Depuis le lundi dernier, la République de Guinée fait face à une crise de carburant. Une situation qui crée des cris d’indignation et qui impacte considérablement les activités des citoyens dont la plupart, sont obligés de tirer le diable par la queue. Alors qu’à la station on crie à une pénurie, sur le marché noir, un litre de carburant se négocie entre 25 000 et 35 000 GNF à certains endroits de la capitale.
Interrogé à ce sujet qui fait l’actualité en Guinée, le directeur général de la SONAP (Société Nationale des Pétroles), a expliqué les causes de cette pénurie de carburant avant de rassurer que tout rentrera dans l’ordre d’ici 48 heures.
“D’ici 48heures, tout sera à la normale parce que nous avons la marée haute aujourd’hui à partir de 15h et les bateaux ne peuvent rentrer que quand il y a la marée haute et une fois que les bateaux rentrent, le dépotage doit commencer.
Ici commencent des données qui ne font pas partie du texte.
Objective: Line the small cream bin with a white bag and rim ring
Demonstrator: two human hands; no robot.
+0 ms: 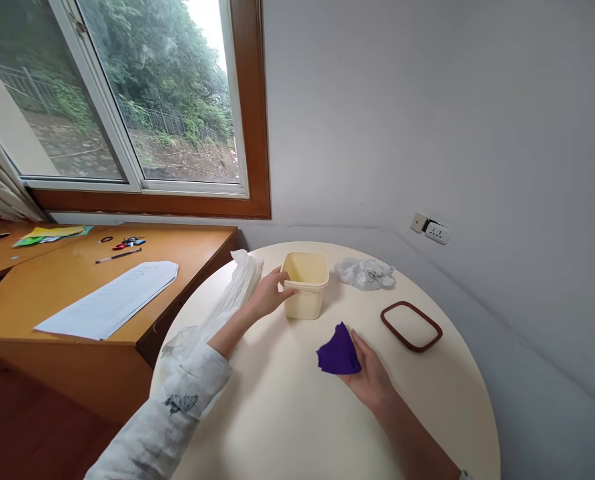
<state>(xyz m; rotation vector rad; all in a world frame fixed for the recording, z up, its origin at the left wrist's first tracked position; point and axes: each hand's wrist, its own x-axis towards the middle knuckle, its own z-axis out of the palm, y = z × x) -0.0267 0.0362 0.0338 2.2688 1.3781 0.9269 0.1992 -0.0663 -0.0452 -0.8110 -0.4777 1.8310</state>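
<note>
A cream plastic bin (303,303) stands upright on the round table. My left hand (271,293) grips its near left rim, fingers at the edge and thumb along the outside. Over the table in front of the bin, my right hand (370,377) holds a folded purple cloth (338,351) between thumb and fingers. To the right lies a brown ring-shaped frame (411,347) with rounded corners. Behind it sits a crumpled whitish plastic bag (365,273). Another white plastic bag (222,310) is spread out under and beside my left forearm.
The round cream table (282,433) stands against the wall, where a socket (437,232) is mounted. To the left, a wooden desk (77,283) bears paper sheets (112,299), a pen (118,256), keys (129,243) and coloured papers (52,232). Above it is a window (142,100).
</note>
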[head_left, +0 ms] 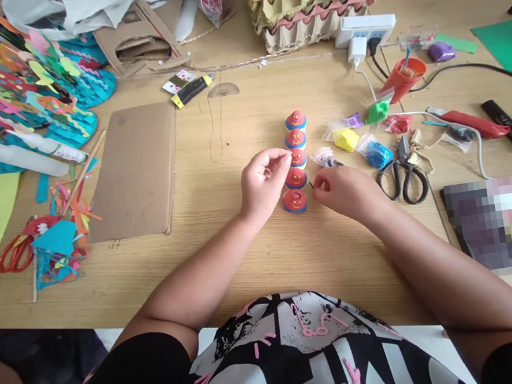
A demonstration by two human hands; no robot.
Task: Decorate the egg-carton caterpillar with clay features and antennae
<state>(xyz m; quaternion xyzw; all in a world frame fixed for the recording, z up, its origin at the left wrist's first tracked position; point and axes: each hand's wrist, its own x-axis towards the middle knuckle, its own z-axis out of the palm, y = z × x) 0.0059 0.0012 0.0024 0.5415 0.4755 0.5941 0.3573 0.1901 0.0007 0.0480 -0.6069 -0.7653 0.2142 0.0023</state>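
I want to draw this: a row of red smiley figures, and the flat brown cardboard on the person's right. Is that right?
Not quite: the head view shows the flat brown cardboard on the person's left. The row of red smiley figures is correct.

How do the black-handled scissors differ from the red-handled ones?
The black-handled scissors show their blades; the red-handled scissors' blades are hidden among paper scraps. The black pair lies near the right hand, the red pair far left. Both are on the table.
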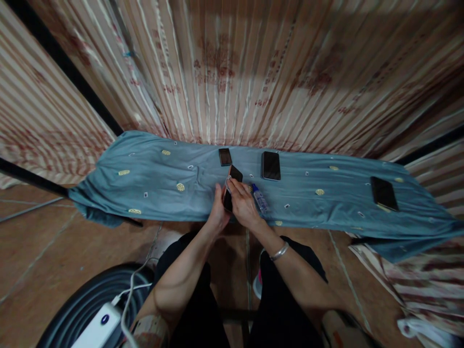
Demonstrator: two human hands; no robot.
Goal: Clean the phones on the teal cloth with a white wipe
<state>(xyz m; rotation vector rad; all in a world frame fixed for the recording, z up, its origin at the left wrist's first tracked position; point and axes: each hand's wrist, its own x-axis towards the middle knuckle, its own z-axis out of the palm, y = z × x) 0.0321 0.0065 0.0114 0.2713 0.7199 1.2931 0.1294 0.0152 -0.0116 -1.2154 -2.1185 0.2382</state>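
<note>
Lying near the held phone (232, 186): bottle (259, 199), handset (270, 165).

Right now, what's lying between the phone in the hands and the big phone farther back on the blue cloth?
In the head view, only bare blue cloth lies between the held phone and the bigger phone.

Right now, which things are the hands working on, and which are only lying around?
In use: left hand and right hand hold a dark phone.

Lying about: small phone, larger phone, far-right phone, small bottle, blue cloth.
</note>
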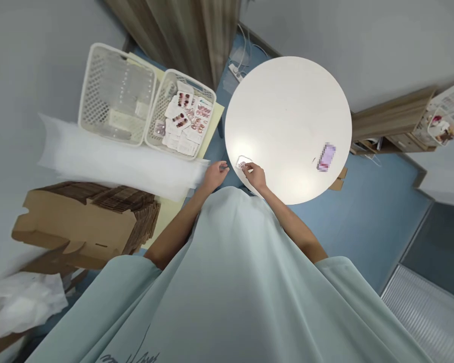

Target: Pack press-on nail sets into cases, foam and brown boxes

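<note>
Packet (242, 160), small and see-through, with a pale, rounded-cornered outline and a few tiny pinkish-grey bits inside, sits on the round white worktop (287, 111), close to its near left rim. My right hand (255, 175) is at its near right side, thumb and fingertips drawn together over its edge; I cannot tell whether they are clamped on it or only touching. My left hand (216, 174) hangs just outside the rim, thumb and fingers slightly apart and holding nothing that I can see. My fingertips hide a corner of the packet, glare washes out its outline, and its contents are too small to name. A purple item (327, 157) toward the right rim is blurred into blocks, and my pale green garment (234, 282) covers much of the lower view. White surface stretches wide from my right hand to the far rim. To my left, the end of a white wrapping sheet (128, 159) comes near my left hand, with a white basket (192, 80) of small cards (181, 120) beyond it.
</note>
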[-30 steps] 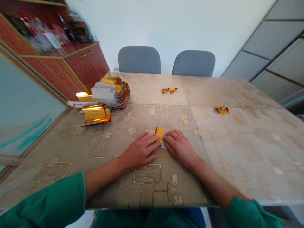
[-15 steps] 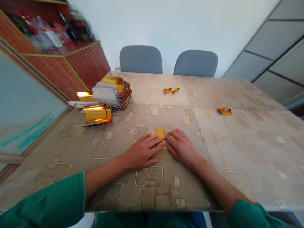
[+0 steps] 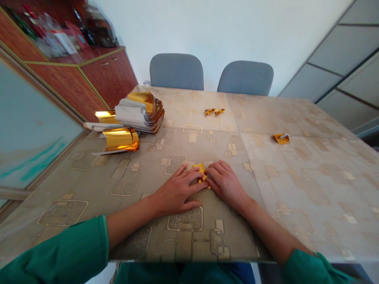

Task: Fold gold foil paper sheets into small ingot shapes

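A small piece of gold foil paper (image 3: 200,169) lies on the table in front of me, partly hidden under my fingers. My left hand (image 3: 180,188) rests palm down with its fingers spread, and its fingertips touch the left side of the paper. From the other side my right hand (image 3: 225,182) has its fingers curled onto the paper's right edge, and part of the paper is hidden beneath them. Two folded gold foil pieces (image 3: 214,112) lie together farther back, and another folded gold foil piece (image 3: 281,138) lies to the right.
At the back left is a thick stack of gold foil sheets (image 3: 139,114), with a curled gold sheet (image 3: 122,140) in front. A patterned cloth (image 3: 296,177) covers the table. Two grey chairs (image 3: 177,71) stand behind it, and a wooden cabinet (image 3: 109,79) at the left.
The paper has turned slightly, and its pale strip by my right fingers no longer shows. My left fingertips have shifted a little to the right across it.
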`<state>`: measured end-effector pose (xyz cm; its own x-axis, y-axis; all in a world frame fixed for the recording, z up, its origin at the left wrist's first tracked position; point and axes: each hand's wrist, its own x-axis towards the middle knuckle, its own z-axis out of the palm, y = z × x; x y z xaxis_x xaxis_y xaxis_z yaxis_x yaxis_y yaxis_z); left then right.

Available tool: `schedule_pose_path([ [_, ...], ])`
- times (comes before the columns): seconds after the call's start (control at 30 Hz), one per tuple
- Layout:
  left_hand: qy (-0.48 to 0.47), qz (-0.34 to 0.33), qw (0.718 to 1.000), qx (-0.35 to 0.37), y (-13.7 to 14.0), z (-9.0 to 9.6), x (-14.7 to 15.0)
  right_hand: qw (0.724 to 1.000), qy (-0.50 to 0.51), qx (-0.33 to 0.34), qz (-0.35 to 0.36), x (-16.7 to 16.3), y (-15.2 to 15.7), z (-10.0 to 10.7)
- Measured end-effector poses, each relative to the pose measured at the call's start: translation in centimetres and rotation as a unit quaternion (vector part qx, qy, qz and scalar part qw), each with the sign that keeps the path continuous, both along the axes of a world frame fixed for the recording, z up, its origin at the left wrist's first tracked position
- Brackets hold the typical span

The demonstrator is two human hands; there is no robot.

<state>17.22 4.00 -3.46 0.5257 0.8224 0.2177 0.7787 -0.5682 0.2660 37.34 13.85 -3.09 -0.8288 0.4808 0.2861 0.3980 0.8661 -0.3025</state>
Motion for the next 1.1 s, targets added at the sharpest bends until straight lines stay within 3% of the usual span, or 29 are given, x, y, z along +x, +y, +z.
schedule_pose_path([
  [0.27,-0.003,0.006,1.0,0.009,0.1,0.1,-0.2,0.999,-0.011,0.036,-0.008,0.1,0.1,-0.6],
  [0.5,0.024,-0.053,0.992,0.113,1.7,0.8,-0.7,0.998,-0.017,0.054,-0.003,0.0,0.3,-0.2],
  [0.77,0.111,-0.143,0.958,0.222,3.4,1.5,-0.4,0.999,-0.008,0.04,-0.005,0.2,0.5,-0.2],
  [0.93,0.099,-0.128,0.96,0.229,3.2,0.6,-0.4,0.999,-0.015,0.04,-0.002,0.3,0.6,-0.3],
  [1.1,0.039,-0.068,0.982,0.172,2.6,0.2,0.4,1.0,-0.002,0.03,0.0,0.4,0.6,0.0],
])
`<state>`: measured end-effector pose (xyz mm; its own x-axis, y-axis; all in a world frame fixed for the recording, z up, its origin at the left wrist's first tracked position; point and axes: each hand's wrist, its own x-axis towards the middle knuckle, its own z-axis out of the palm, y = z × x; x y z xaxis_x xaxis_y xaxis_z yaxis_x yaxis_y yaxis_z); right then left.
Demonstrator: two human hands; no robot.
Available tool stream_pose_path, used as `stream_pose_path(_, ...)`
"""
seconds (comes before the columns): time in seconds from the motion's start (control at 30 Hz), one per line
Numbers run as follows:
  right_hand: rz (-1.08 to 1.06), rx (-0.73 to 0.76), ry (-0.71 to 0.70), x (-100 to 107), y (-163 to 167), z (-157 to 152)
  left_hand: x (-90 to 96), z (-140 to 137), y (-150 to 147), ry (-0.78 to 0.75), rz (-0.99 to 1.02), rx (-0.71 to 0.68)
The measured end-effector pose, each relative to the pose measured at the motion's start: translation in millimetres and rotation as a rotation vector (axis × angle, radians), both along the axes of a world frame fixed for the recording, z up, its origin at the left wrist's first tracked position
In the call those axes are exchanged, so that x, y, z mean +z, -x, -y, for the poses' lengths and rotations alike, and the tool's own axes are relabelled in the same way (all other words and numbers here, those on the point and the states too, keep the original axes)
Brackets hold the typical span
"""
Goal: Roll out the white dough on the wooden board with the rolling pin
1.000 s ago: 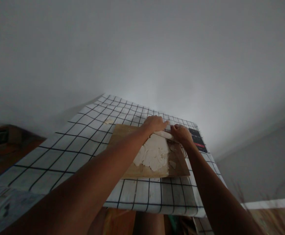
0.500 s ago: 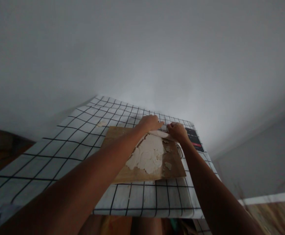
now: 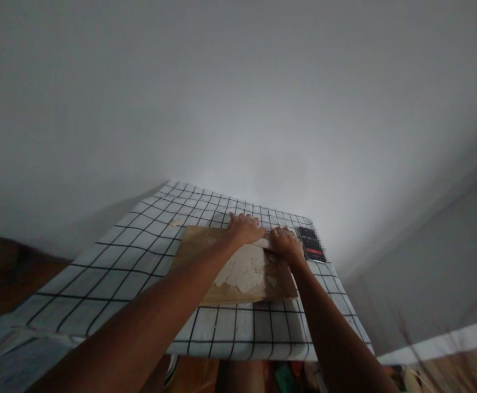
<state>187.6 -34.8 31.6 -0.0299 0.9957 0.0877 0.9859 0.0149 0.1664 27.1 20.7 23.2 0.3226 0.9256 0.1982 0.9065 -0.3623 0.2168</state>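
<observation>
A pale rolling pin point(image 3: 265, 243) lies crosswise near the far side of a wooden board point(image 3: 211, 296), partly covered by my hands. My left hand point(image 3: 245, 228) is over its left part, palm down, with the fingers curving over the far side. Around the right part, my right hand point(image 3: 286, 242) has its fingers bent. In front of the pin, a flattened, ragged-edged sheet of pale dough point(image 3: 242, 270) sticks to the board, partly hidden by my left forearm. A small loose dough piece point(image 3: 271, 281) lies to its right.
The board rests on a white cloth with black grid lines point(image 3: 131, 256) on a table against a pale wall point(image 3: 238, 109). A phone with a dark screen point(image 3: 312, 244) lies right of my right hand. A pale scrap point(image 3: 176, 222) sits beyond the board's left corner.
My fingers have shifted from gripping near the pin's ends to lying over its top, and my hands show more of their backs. The camera view has tilted, so the table sits lower.
</observation>
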Motion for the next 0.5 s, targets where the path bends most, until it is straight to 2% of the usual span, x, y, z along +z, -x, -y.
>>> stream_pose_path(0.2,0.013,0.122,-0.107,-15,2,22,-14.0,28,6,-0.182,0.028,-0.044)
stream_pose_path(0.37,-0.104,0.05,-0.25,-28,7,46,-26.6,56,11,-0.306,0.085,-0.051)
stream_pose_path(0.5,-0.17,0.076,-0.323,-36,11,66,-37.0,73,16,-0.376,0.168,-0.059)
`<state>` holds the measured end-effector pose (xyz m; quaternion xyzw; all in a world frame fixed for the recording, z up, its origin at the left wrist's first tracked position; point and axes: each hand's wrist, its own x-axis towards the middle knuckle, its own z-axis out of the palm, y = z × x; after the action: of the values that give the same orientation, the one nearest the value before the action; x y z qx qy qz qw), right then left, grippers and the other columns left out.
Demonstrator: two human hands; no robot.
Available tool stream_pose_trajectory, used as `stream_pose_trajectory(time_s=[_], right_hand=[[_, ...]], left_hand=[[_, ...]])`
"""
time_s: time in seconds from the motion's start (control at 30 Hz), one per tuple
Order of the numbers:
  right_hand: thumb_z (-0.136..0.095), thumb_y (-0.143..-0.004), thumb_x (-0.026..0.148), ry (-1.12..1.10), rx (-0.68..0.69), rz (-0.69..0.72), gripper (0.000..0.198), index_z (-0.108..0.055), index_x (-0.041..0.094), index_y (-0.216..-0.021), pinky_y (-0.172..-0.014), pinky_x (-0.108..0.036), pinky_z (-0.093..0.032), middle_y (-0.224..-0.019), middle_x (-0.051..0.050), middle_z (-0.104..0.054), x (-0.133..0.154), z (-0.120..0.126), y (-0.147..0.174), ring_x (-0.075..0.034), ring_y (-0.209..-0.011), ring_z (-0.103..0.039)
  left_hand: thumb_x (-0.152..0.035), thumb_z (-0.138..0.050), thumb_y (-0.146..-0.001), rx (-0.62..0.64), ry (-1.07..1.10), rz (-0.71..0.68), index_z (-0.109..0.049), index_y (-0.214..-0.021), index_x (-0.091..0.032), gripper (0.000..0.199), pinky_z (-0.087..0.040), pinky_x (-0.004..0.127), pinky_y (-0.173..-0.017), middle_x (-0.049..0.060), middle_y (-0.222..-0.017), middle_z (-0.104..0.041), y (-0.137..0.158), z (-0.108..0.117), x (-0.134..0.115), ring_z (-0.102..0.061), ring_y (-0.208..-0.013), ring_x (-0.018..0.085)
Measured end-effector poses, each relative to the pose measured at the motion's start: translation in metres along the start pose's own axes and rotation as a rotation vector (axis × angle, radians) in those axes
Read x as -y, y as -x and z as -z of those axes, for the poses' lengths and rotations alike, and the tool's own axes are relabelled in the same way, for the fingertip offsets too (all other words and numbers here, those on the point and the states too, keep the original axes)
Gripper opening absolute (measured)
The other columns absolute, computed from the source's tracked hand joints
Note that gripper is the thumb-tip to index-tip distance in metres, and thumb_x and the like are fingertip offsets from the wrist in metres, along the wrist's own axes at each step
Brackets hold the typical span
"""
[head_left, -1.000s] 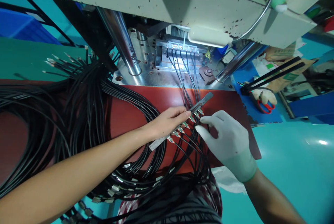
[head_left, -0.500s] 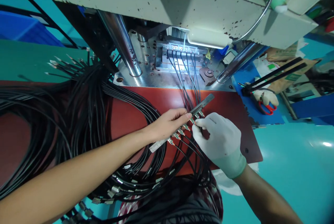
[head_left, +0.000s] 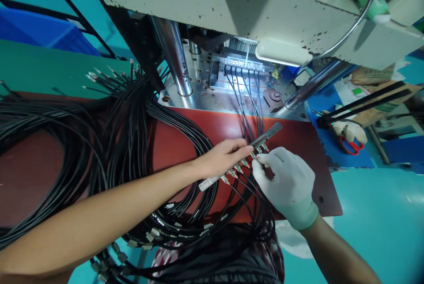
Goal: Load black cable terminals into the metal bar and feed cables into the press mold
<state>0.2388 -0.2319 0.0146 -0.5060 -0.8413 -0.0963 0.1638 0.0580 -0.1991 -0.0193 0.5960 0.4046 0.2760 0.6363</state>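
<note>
My bare left hand (head_left: 223, 157) is closed around a flat metal bar (head_left: 273, 130) that slants up to the right over the red board. Along the bar's lower edge sit several small metal connectors (head_left: 245, 163), with black cables (head_left: 243, 195) running down from them. My right hand (head_left: 287, 183), in a white glove, pinches at one connector or its cable end near the middle of the bar. The fingertips cover exactly what they grip. Beyond the bar, more thin black cables (head_left: 240, 103) lead into a lit metal fixture (head_left: 236, 81) on the press bed.
A thick bundle of black cables (head_left: 126, 129) covers the left of the red board (head_left: 298, 142). Chrome columns (head_left: 174, 58) and a white lamp (head_left: 281, 53) stand around the fixture, beneath the press head (head_left: 198, 1). Red-handled scissors (head_left: 353, 145) lie at the right.
The whole view has shifted, so everything appears farther right. Both hands keep nearly the same hold on the bar and at the connector.
</note>
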Motion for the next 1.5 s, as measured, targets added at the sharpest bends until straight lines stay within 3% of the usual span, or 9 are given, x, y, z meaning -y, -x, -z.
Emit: stream_pose_trajectory(time_s=[0.4, 0.57, 0.7, 0.87, 0.97, 1.03, 1.1, 1.3, 1.5], right_hand=[[-0.058, -0.092, 0.029, -0.297, 0.038, -0.098, 0.015, -0.068, 0.023, -0.102, -0.072, -0.026, -0.046, -0.094, -0.001, -0.067, -0.032, 0.016, -0.010, -0.014, -0.083, -0.062], [-0.048, -0.094, 0.013, -0.012, 0.177, 0.237, 0.034, -0.059, 0.021, -0.124, -0.086, -0.032, -0.044, -0.124, -0.005, -0.061, -0.062, 0.018, -0.034, -0.019, -0.104, -0.058], [-0.051, -0.092, 0.012, 0.148, 0.429, 0.408, 0.026, -0.064, 0.022, -0.112, -0.058, -0.031, -0.035, -0.097, -0.003, -0.067, -0.055, 0.020, -0.049, -0.018, -0.079, -0.060], [-0.044, -0.094, 0.011, 0.146, 0.518, 0.326, 0.022, -0.064, 0.019, -0.094, -0.052, -0.029, -0.025, -0.089, -0.004, -0.064, -0.056, 0.027, -0.045, -0.015, -0.068, -0.059], [-0.047, -0.093, 0.013, 0.123, 0.475, 0.233, 0.019, -0.064, 0.019, -0.101, -0.055, -0.028, -0.030, -0.094, -0.005, -0.063, -0.079, 0.029, -0.024, -0.015, -0.071, -0.060], [-0.048, -0.095, 0.019, 0.088, 0.420, 0.159, 0.020, -0.062, 0.019, -0.110, -0.060, -0.028, -0.035, -0.100, -0.006, -0.063, -0.101, 0.028, -0.003, -0.016, -0.077, -0.061], [-0.048, -0.095, 0.023, 0.064, 0.374, 0.065, 0.024, -0.060, 0.019, -0.116, -0.065, -0.028, -0.039, -0.103, -0.006, -0.062, -0.121, 0.025, 0.021, -0.017, -0.084, -0.061], [-0.048, -0.094, 0.023, 0.130, 0.397, -0.113, 0.025, -0.061, 0.020, -0.115, -0.063, -0.029, -0.039, -0.102, -0.005, -0.062, -0.152, 0.022, 0.069, -0.016, -0.078, -0.061], [-0.050, -0.092, 0.020, 0.143, 0.497, -0.183, 0.025, -0.063, 0.019, -0.113, -0.063, -0.029, -0.039, -0.103, -0.007, -0.062, -0.146, 0.024, 0.060, -0.018, -0.080, -0.062]], left_hand=[[-0.045, -0.044, -0.093, 0.029, 0.040, 0.011, -0.044, -0.072, -0.018, 0.034, -0.028, 0.022, -0.051, -0.006, -0.064, -0.035, 0.000, -0.001, -0.002, -0.035, -0.057, 0.008], [-0.046, -0.044, -0.093, 0.055, -0.022, 0.000, -0.044, -0.071, -0.018, 0.035, -0.029, 0.022, -0.054, -0.006, -0.064, -0.036, -0.001, 0.000, -0.004, -0.036, -0.059, 0.009], [-0.048, -0.043, -0.092, 0.080, -0.120, 0.000, -0.045, -0.071, -0.018, 0.037, -0.030, 0.023, -0.055, -0.006, -0.065, -0.036, -0.003, -0.003, -0.008, -0.036, -0.061, 0.010], [-0.048, -0.045, -0.092, 0.082, -0.294, 0.015, -0.051, -0.073, -0.017, 0.036, -0.030, 0.023, -0.054, -0.005, -0.063, -0.042, -0.007, -0.005, -0.027, -0.039, -0.059, 0.010], [-0.043, -0.054, -0.088, -0.212, -0.241, 0.028, -0.055, -0.076, -0.017, 0.029, -0.036, 0.023, -0.057, -0.003, -0.066, -0.051, -0.015, 0.003, -0.033, -0.047, -0.062, 0.012], [-0.037, -0.061, -0.084, -0.524, -0.059, 0.041, -0.054, -0.078, -0.017, 0.022, -0.041, 0.021, -0.059, -0.003, -0.068, -0.053, -0.026, 0.011, -0.033, -0.051, -0.063, 0.011], [-0.029, -0.061, -0.085, -0.665, 0.201, 0.061, -0.053, -0.079, -0.017, 0.016, -0.046, 0.021, -0.065, -0.001, -0.072, -0.058, -0.040, 0.015, -0.031, -0.057, -0.066, 0.011], [-0.032, -0.036, -0.098, -0.296, 0.719, 0.311, -0.052, -0.079, -0.014, 0.030, -0.055, 0.032, -0.068, 0.009, -0.075, -0.066, -0.080, 0.004, -0.035, -0.067, -0.068, 0.018], [-0.025, -0.029, -0.099, -0.258, 0.769, 0.282, -0.056, -0.087, -0.011, 0.032, -0.047, 0.023, -0.046, -0.003, -0.052, -0.046, -0.091, 0.009, -0.049, -0.046, -0.040, 0.010]])
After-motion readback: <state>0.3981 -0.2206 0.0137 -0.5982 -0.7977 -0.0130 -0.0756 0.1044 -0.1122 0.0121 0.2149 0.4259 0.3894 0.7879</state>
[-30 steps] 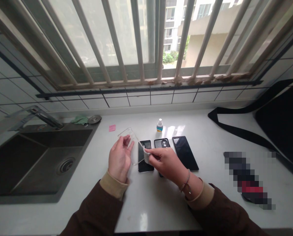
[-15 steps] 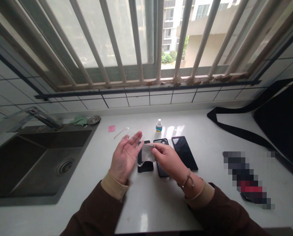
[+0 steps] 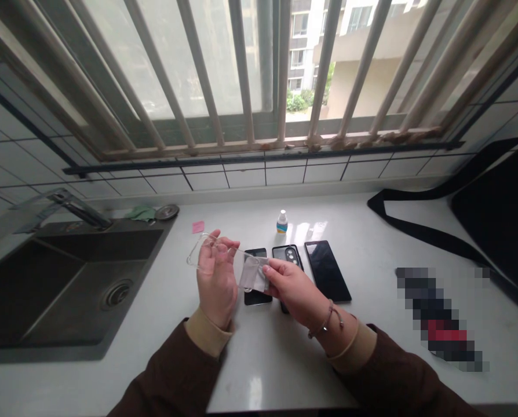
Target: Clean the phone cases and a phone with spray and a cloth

Nous commençons de travailler sur la logistique pour que les premiers camions puissent commencer à sortir demain matin. J’étais en train de discuter de la logistique avec mes collègues pour faire en sorte que le premier bateau qui doit rentrer dans la marée haute sans limite, que ce soit le bateau d’essence”, explique Amadou Doumbouya, DG de la SONAP.